- _Work item_:
Please print the entries below exactly, from the line with "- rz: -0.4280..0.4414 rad" through the line with "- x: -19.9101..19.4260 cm", including both of those lines and leaving out all others.

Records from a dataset

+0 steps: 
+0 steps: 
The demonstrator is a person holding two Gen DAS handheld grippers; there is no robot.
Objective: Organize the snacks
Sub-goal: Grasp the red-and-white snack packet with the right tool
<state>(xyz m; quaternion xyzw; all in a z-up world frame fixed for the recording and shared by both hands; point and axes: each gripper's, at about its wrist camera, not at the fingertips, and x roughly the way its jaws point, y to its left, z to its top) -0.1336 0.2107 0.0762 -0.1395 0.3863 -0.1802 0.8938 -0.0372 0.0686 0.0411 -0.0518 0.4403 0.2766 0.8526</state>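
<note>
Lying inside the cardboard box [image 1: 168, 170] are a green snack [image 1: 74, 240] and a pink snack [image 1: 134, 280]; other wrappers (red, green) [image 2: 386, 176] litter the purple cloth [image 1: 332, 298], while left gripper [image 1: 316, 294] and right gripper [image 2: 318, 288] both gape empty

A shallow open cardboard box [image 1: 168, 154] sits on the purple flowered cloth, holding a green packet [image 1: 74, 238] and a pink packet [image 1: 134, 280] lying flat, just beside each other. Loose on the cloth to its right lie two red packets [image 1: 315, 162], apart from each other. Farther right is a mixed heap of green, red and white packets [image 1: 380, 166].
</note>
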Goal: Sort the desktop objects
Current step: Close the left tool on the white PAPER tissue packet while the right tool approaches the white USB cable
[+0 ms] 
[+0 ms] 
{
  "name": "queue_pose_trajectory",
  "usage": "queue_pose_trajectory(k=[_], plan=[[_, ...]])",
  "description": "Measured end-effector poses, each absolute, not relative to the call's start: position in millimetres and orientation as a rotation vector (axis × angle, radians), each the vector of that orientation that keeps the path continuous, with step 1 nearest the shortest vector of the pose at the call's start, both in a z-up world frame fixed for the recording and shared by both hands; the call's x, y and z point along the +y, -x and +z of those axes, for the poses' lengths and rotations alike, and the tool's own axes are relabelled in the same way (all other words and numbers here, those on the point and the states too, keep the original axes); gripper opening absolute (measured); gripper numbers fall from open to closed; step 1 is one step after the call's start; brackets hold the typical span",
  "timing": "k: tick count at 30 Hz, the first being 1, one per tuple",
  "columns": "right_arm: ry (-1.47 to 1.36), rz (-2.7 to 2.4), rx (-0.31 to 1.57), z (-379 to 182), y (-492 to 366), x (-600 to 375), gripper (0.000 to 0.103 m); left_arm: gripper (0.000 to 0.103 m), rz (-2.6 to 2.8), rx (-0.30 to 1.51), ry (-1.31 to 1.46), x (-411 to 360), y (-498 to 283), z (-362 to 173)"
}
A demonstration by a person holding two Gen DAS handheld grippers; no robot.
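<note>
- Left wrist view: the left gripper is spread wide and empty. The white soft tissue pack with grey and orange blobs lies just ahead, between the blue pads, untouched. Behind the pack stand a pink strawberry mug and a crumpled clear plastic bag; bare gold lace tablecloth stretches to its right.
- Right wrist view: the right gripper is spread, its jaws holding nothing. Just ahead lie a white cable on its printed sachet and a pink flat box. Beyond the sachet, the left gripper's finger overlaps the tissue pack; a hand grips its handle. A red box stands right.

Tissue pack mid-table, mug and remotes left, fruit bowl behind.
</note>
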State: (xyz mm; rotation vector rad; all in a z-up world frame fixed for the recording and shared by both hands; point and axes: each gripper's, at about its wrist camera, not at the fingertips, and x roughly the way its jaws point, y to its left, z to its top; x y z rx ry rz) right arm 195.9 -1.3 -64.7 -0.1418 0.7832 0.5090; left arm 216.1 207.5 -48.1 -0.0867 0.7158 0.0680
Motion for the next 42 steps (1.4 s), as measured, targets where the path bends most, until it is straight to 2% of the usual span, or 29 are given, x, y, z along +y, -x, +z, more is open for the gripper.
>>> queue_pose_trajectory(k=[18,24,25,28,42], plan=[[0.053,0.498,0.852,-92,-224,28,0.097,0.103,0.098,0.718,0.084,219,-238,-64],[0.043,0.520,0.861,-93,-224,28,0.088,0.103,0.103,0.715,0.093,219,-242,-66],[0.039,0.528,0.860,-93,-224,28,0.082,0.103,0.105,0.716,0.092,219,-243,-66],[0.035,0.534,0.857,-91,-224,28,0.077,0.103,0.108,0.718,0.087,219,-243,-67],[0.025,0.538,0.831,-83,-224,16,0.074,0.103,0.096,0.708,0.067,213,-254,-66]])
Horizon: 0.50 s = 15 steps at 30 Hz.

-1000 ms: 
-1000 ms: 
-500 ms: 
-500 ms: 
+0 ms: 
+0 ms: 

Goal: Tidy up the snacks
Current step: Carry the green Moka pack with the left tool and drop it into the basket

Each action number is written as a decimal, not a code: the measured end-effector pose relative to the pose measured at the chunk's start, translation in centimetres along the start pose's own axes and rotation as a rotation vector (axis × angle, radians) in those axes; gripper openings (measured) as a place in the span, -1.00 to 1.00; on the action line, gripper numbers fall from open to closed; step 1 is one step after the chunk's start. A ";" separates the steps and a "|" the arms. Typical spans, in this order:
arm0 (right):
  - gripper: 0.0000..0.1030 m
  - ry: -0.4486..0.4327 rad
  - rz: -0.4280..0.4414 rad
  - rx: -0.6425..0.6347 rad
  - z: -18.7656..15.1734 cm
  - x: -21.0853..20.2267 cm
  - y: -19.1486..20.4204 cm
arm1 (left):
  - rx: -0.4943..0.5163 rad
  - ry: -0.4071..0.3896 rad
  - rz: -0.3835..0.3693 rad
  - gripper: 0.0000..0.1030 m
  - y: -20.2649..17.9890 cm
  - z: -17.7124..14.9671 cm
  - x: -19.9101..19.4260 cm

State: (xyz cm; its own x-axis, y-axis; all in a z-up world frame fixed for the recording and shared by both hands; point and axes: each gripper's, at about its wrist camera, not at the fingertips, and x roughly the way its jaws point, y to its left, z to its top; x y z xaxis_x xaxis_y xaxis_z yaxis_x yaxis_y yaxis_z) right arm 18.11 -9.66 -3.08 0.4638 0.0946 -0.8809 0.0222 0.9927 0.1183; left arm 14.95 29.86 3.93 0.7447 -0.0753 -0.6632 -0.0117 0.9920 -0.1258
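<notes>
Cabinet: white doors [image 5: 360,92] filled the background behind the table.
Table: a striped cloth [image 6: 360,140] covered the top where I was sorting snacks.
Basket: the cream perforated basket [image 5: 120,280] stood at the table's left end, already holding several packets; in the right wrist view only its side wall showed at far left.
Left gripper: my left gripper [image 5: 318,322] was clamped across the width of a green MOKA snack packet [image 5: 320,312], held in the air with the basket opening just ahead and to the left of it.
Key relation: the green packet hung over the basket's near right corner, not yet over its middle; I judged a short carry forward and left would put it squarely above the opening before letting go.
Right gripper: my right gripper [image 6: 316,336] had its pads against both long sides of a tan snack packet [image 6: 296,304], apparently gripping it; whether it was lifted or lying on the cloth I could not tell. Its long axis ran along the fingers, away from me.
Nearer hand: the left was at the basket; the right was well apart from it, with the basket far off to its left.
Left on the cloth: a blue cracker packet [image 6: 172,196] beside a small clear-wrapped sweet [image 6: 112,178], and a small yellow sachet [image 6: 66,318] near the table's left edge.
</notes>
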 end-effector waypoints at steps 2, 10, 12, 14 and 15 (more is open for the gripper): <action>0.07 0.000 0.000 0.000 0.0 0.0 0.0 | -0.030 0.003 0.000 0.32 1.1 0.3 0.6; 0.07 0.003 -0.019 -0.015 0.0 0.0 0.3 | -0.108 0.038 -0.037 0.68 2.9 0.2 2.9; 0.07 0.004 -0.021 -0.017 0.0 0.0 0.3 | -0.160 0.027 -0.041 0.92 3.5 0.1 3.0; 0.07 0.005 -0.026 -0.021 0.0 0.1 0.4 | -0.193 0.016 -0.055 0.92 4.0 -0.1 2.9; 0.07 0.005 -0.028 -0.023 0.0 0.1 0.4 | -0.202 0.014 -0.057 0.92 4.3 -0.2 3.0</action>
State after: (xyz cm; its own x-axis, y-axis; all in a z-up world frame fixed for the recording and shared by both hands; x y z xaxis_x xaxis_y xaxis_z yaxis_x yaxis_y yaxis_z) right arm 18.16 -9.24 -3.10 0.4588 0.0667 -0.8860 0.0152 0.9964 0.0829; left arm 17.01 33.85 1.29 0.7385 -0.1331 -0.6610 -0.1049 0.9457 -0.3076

- _Solution_:
  - rz: -0.4280..0.4414 rad
  - rx: -0.6425..0.6347 rad
  - z: -18.7656..15.1734 cm
  - x: -21.0853..20.2267 cm
  - y: -19.1486..20.4204 cm
arm1 (left):
  - rx: -0.4943..0.5163 rad
  - ry: -0.4071..0.3896 rad
  - rz: -0.3835..0.3693 rad
  - gripper: 0.0000..0.1030 m
  - y: -20.2649..17.9890 cm
  - z: -17.7124..14.9671 cm
  - x: -19.9101..19.4260 cm

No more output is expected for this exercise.